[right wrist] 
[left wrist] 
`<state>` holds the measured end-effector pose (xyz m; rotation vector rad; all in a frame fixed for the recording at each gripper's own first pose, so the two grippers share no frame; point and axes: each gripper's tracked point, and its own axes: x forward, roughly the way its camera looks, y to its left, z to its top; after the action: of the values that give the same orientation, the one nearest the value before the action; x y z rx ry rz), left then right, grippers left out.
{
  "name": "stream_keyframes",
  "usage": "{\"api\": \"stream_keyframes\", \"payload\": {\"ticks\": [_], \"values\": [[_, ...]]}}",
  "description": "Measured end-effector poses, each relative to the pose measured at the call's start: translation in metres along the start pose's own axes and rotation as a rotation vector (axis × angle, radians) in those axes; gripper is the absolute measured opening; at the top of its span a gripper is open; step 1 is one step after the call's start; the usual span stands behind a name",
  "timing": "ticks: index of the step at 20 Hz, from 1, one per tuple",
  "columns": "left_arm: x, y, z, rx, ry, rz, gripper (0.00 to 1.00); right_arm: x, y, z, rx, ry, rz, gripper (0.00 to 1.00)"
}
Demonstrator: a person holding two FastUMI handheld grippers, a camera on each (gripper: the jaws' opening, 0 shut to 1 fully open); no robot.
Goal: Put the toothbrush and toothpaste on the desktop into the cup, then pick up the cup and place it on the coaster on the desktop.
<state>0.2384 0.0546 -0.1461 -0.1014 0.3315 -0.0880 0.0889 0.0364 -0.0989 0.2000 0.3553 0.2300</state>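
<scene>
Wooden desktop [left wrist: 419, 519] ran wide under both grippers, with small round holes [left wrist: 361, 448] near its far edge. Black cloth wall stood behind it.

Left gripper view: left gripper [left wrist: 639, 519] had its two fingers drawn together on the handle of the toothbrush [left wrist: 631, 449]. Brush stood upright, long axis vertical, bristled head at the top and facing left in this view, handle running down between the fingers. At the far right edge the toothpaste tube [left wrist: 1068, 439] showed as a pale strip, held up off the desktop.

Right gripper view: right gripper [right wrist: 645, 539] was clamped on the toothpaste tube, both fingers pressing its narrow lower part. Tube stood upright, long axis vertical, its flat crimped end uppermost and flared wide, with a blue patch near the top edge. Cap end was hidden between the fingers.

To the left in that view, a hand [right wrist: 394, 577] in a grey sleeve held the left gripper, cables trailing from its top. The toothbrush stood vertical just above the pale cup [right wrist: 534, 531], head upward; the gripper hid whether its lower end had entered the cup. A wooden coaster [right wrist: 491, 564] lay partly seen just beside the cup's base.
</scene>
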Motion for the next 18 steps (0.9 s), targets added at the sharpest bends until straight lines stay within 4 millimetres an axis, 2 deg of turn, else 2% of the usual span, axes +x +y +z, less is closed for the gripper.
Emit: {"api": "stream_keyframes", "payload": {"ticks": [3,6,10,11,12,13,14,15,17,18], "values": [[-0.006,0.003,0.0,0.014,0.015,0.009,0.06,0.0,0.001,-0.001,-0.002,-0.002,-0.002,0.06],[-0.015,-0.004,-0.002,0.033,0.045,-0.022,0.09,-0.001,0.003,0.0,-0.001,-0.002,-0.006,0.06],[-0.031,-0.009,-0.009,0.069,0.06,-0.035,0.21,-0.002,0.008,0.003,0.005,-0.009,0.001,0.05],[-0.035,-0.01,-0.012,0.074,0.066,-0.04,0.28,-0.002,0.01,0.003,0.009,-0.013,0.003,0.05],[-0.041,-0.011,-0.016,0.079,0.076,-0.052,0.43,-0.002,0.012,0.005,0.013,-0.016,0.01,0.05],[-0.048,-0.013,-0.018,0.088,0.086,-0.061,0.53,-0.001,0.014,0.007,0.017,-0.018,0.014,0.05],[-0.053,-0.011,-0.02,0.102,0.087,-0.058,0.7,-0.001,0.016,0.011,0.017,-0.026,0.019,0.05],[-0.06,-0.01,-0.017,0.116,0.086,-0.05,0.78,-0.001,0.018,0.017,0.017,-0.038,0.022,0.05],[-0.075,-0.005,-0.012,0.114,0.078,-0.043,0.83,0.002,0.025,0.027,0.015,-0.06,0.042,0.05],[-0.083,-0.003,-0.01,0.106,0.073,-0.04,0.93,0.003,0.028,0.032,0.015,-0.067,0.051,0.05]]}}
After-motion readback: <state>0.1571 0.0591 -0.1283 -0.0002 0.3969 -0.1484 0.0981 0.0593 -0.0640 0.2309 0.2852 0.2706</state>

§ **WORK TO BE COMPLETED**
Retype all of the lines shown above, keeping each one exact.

§ **TASK ANSWER**
[right wrist] 
[left wrist] 
`<state>` holds the measured end-effector pose (xyz m; rotation vector rad; all in a frame fixed for the recording at each gripper's own first pose, so the two grippers share no frame; point and axes: each gripper's tracked point, and its own axes: x forward, roughly the way its camera looks, y to its left, z to its top; after the action: of the values that give the same orientation, the one nearest the value before the action; x y z rx ry rz), left then right, grippers left out.
{
  "name": "stream_keyframes",
  "usage": "{\"api\": \"stream_keyframes\", \"payload\": {\"ticks\": [_], \"values\": [[_, ...]]}}",
  "description": "Measured end-effector poses, each relative to the pose measured at the call's start: translation in metres along the start pose's own axes and rotation as a rotation vector (axis × angle, radians) in those axes; gripper is the absolute measured opening; at the top of its span a gripper is open; step 1 is one step after the call's start; the usual span stands behind a name",
  "timing": "ticks: index of the step at 20 Hz, from 1, one per tuple",
  "columns": "left_arm: x, y, z, rx, ry, rz, gripper (0.00 to 1.00); right_arm: x, y, z, rx, ry, rz, gripper (0.00 to 1.00)"
}
Demonstrator: a person holding two FastUMI handheld grippers, a camera on each (gripper: the jaws' opening, 0 shut to 1 fully open); no robot.
Goal: Put the toothbrush and toothpaste on the desktop into the cup, then pick up the cup and place it on the coaster on the desktop.
<state>0.2384 0.0546 -0.1461 -0.1014 0.3315 -0.0880 0.0889 0.0364 -0.0989 0.2000 0.3553 0.2300</state>
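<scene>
Wooden desktop [left wrist: 419, 519] ran wide under both grippers, with small round holes [left wrist: 361, 448] near its far edge. Black cloth wall stood behind it.

Left gripper view: left gripper [left wrist: 639, 519] had its two fingers drawn together on the handle of the toothbrush [left wrist: 631, 449]. Brush stood upright, long axis vertical, bristled head at the top and facing left in this view, handle running down between the fingers. At the far right edge the toothpaste tube [left wrist: 1068, 439] showed as a pale strip, held up off the desktop.

Right gripper view: right gripper [right wrist: 645, 539] was clamped on the toothpaste tube, both fingers pressing its narrow lower part. Tube stood upright, long axis vertical, its flat crimped end uppermost and flared wide, with a blue patch near the top edge. Cap end was hidden between the fingers.

To the left in that view, a hand [right wrist: 394, 577] in a grey sleeve held the left gripper, cables trailing from its top. The toothbrush stood vertical just above the pale cup [right wrist: 534, 531], head upward; the gripper hid whether its lower end had entered the cup. A wooden coaster [right wrist: 491, 564] lay partly seen just beside the cup's base.
</scene>
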Motion for the next 18 steps (0.9 s), targets added at the sharpest bends until straight lines stay within 4 millimetres an axis, 2 deg of turn, else 2% of the usual span, axes +x +y +z, less is closed for the gripper.
Emit: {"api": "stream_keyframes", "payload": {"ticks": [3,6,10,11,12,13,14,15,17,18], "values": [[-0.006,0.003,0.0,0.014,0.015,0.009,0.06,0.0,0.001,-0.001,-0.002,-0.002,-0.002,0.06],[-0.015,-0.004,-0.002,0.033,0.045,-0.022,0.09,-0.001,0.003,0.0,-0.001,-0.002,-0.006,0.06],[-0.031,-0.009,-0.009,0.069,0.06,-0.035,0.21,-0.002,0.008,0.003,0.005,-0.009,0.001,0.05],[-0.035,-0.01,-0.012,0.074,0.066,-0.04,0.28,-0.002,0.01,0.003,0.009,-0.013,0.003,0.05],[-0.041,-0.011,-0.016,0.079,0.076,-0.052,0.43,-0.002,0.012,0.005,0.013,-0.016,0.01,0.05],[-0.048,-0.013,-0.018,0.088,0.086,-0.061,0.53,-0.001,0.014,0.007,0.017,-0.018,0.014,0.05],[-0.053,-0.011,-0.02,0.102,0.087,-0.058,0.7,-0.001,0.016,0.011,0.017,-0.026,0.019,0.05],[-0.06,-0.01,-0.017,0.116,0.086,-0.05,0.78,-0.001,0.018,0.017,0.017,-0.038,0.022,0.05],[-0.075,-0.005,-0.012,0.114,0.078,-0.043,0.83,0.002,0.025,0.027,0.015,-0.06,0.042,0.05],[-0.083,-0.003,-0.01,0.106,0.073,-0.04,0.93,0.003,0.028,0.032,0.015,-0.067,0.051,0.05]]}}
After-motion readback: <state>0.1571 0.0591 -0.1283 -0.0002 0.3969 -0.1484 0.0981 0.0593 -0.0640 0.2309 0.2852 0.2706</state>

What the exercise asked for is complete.